> [PROBLEM DETAILS]:
Exactly the lines below, starting with the one containing "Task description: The" and going on through the one containing "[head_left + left", must be reproduced, both ends included, and no pictures with them.

BEGIN

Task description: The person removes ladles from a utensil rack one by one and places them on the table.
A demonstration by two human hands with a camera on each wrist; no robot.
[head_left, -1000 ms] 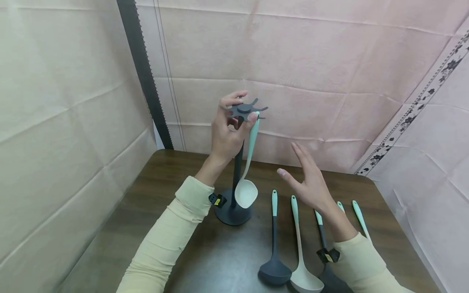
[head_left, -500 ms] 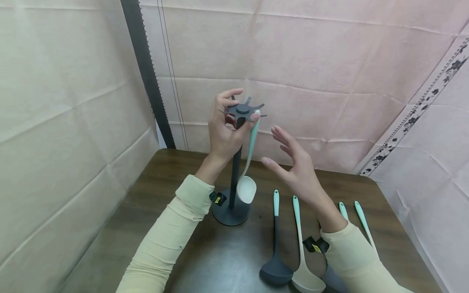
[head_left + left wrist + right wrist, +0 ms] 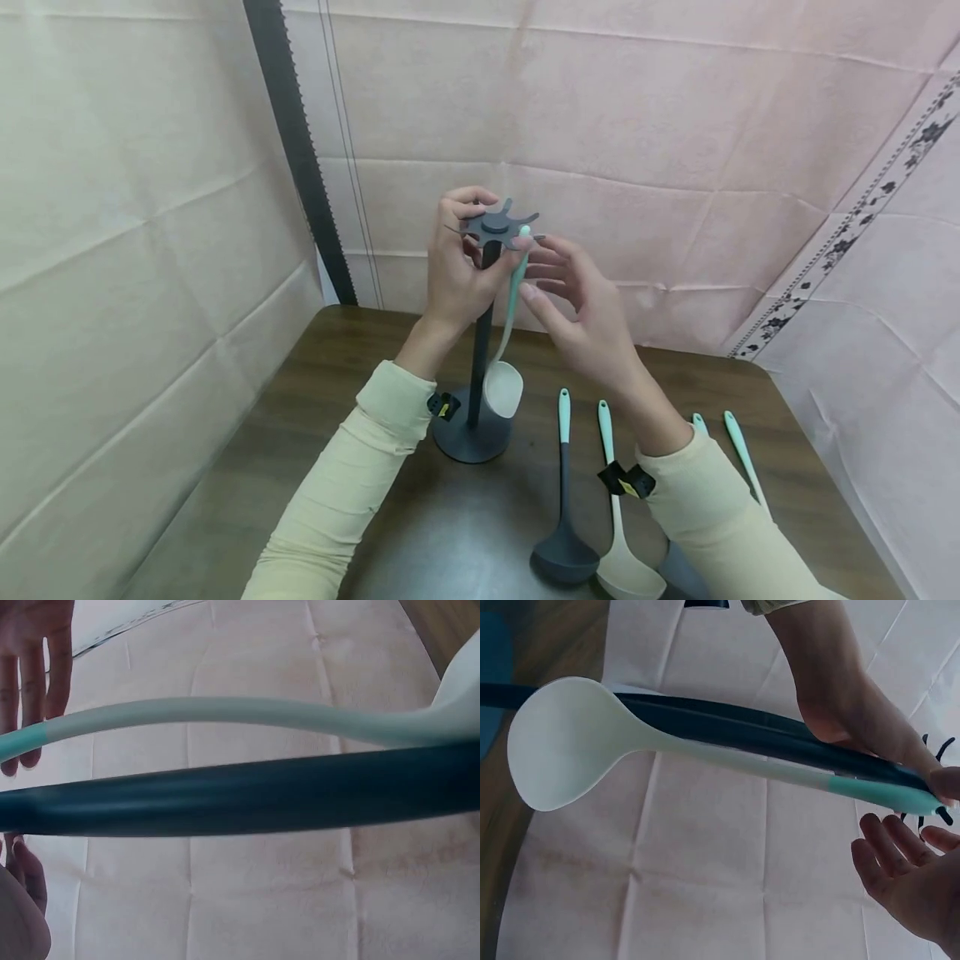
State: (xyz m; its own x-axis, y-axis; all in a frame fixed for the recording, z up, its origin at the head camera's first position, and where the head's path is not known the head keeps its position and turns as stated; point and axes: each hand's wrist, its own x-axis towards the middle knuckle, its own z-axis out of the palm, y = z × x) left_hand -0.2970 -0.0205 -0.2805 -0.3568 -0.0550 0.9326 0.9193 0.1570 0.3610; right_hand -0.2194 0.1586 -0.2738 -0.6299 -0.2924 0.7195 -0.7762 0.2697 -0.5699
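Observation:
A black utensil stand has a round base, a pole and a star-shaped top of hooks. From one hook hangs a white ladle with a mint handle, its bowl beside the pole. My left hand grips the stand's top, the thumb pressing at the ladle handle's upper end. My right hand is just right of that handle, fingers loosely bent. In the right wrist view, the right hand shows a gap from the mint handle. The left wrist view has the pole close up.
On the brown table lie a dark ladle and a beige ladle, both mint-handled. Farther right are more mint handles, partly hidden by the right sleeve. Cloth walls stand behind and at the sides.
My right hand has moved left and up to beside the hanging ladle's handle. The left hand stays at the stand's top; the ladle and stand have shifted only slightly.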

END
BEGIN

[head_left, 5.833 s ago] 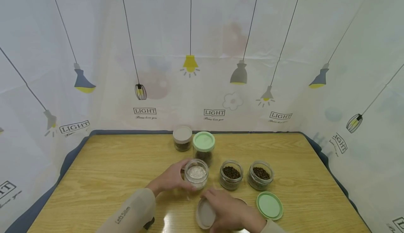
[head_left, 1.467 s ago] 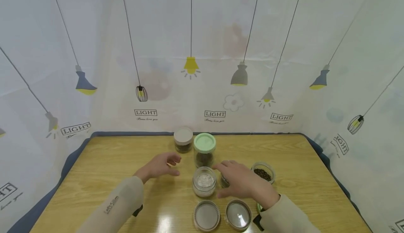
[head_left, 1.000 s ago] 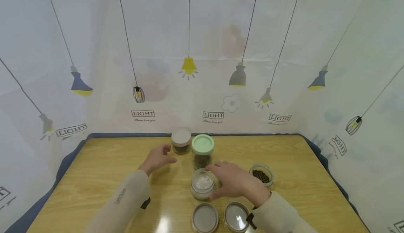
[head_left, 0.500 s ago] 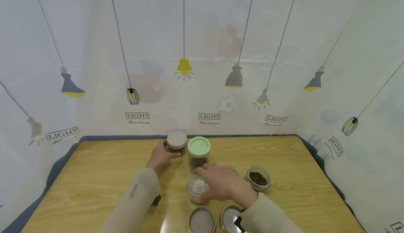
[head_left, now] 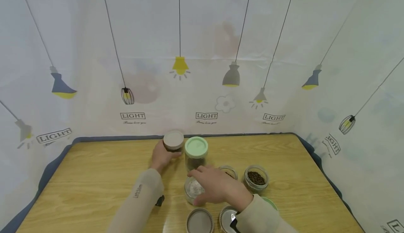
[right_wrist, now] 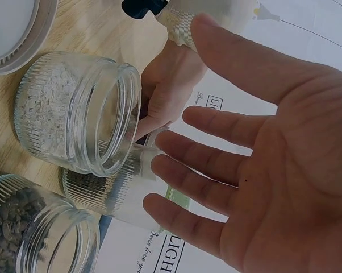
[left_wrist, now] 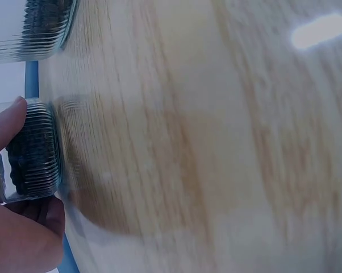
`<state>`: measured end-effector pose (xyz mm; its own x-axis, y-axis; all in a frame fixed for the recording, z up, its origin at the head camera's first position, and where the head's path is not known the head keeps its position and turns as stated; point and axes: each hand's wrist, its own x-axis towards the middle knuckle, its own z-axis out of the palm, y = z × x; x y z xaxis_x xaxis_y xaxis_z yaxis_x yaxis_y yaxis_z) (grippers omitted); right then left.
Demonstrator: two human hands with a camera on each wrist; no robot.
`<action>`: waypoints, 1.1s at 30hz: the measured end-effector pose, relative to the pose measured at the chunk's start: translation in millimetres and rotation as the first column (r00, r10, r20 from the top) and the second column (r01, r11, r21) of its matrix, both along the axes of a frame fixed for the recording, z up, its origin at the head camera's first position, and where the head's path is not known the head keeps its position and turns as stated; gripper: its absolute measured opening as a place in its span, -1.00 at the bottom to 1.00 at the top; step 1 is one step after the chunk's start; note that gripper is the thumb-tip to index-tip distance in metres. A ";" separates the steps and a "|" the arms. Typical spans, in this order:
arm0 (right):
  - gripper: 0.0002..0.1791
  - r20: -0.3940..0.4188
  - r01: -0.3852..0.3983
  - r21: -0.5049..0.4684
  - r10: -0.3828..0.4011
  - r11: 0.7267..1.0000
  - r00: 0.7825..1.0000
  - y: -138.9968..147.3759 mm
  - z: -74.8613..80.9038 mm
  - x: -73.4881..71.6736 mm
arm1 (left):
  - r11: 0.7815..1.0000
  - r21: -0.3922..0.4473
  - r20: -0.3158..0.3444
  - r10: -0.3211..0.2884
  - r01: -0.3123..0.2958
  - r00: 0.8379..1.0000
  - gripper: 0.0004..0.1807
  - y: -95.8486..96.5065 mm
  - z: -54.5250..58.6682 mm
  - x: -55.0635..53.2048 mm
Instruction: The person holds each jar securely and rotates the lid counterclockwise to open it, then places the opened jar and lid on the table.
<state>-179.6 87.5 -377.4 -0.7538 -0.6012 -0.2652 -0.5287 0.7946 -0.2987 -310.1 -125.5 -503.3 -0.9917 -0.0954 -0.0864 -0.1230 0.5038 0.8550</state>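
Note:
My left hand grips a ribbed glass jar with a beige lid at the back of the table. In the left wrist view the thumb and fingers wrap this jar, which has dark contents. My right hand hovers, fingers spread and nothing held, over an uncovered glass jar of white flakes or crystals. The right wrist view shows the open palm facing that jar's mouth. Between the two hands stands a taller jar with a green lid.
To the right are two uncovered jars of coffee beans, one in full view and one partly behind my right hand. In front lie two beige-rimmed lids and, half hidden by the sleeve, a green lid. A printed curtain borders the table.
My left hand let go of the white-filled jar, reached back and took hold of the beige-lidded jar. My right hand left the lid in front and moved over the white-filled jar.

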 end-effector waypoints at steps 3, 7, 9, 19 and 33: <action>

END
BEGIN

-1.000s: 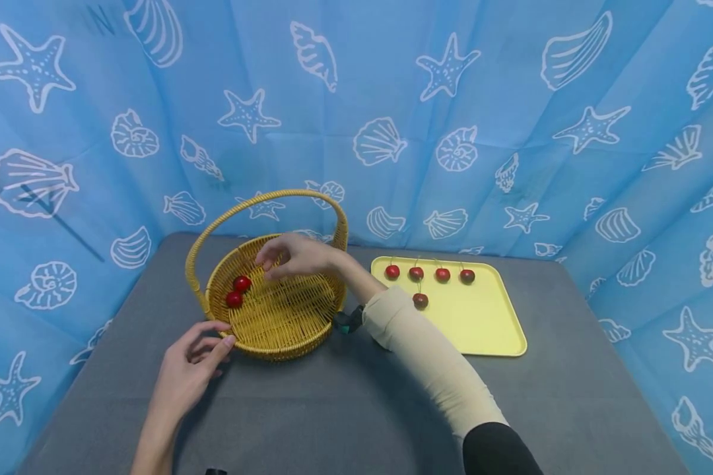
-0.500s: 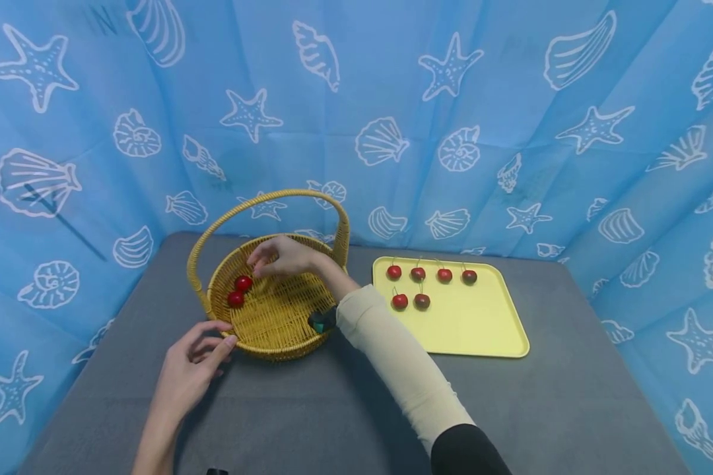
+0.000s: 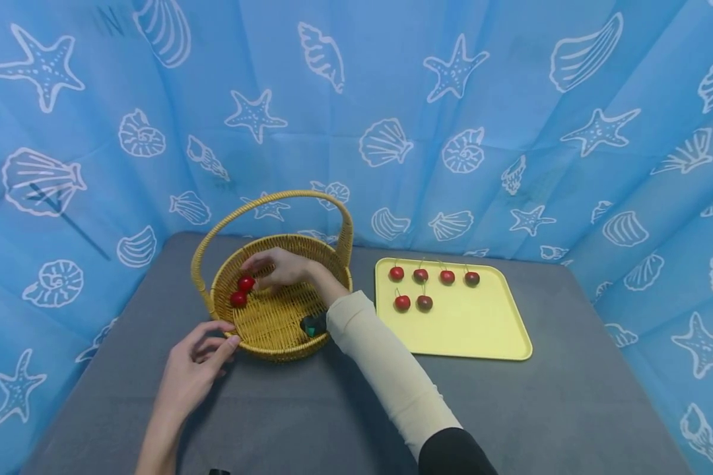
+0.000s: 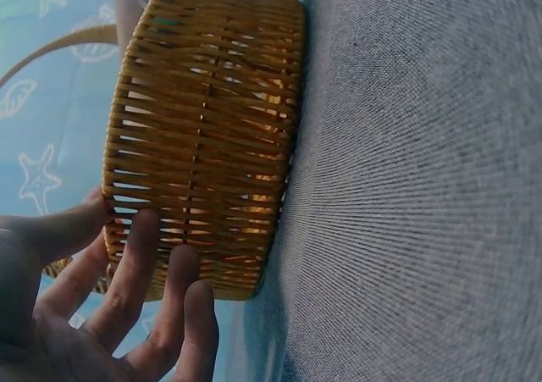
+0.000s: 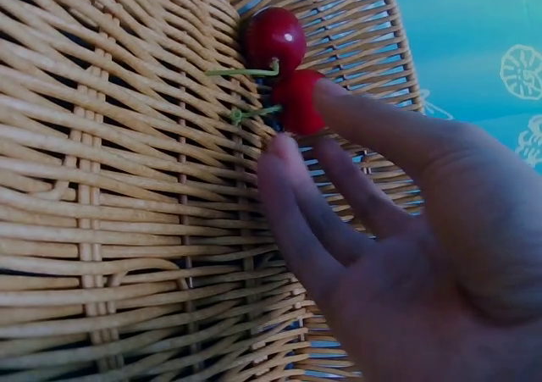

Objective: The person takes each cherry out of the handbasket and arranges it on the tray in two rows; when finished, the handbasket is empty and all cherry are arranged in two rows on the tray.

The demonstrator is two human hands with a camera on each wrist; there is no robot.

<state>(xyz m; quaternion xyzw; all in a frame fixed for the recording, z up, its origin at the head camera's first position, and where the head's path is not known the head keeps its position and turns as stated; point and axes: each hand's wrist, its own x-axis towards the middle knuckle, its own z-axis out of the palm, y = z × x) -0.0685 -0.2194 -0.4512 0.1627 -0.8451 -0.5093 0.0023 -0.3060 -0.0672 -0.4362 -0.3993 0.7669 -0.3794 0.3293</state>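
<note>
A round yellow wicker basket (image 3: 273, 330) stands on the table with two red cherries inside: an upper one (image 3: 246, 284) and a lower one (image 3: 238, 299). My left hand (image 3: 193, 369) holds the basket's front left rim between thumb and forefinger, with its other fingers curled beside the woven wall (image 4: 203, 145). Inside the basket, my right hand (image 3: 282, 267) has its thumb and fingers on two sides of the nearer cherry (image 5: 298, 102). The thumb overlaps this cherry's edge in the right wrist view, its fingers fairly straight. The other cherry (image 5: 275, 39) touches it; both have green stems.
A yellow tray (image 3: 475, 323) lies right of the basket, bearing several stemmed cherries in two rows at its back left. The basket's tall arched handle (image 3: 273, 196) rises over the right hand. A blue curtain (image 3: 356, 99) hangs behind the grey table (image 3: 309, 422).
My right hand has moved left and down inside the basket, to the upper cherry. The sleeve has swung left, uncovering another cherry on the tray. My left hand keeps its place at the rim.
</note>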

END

> [FINISHED TASK]:
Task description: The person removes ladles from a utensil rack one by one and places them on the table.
A demonstration by two human hands with a camera on each wrist; no robot.
[head_left, -1000 ms] 
[head_left, -500 ms] 
[head_left + left wrist + right wrist, +0 ms] 

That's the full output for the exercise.